INSTRUCTIONS TO FOLLOW>
Omit the pictures and return exactly the stretch of the material below from the line with "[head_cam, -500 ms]" through the line with "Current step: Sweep".

GIVEN ENTRIES>
+-------+

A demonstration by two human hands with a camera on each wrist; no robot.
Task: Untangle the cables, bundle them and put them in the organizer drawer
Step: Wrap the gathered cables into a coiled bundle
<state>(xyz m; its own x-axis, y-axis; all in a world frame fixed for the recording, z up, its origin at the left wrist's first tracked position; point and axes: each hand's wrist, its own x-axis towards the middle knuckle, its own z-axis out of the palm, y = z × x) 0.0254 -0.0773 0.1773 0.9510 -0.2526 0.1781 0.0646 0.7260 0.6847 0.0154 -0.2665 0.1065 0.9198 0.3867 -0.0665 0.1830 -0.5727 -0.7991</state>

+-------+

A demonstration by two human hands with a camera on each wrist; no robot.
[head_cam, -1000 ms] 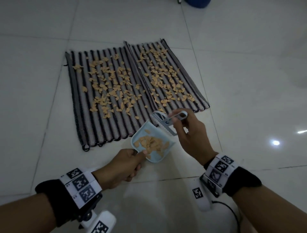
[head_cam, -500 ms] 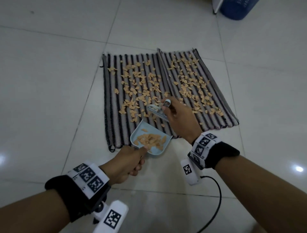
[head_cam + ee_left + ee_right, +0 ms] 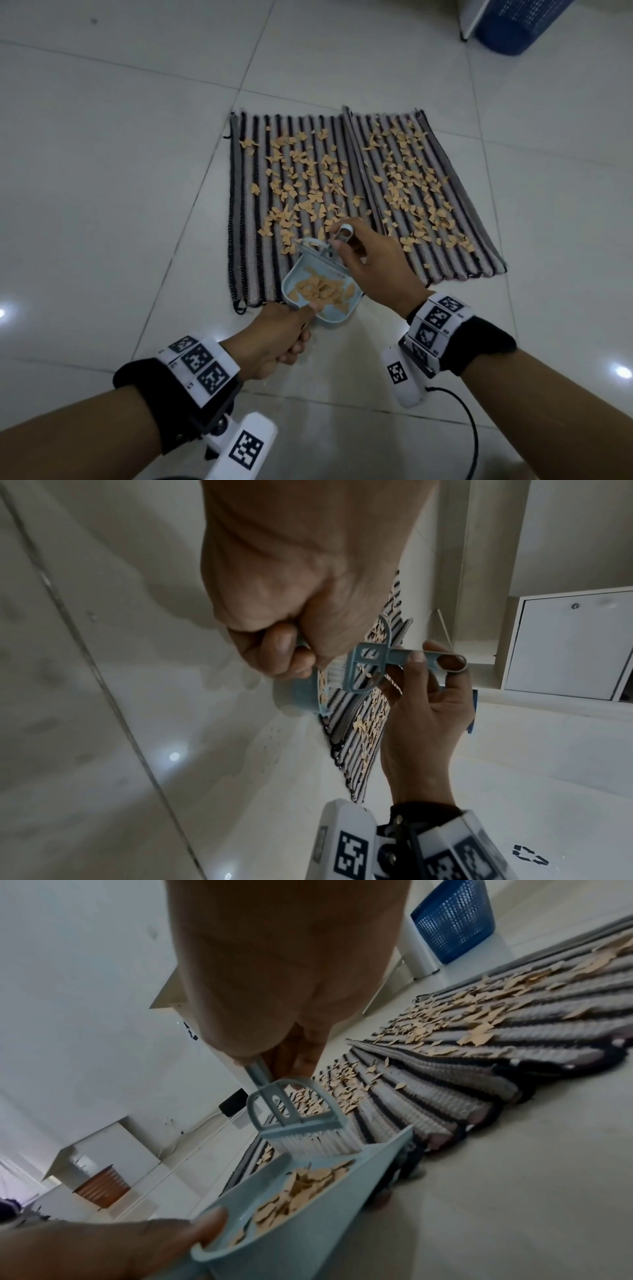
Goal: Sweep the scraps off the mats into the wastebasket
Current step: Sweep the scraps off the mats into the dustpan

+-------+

RESPONSE TO THE TASK>
[head_cam, -500 ms] 
[head_cam + ee_left + ee_right, +0 ms] 
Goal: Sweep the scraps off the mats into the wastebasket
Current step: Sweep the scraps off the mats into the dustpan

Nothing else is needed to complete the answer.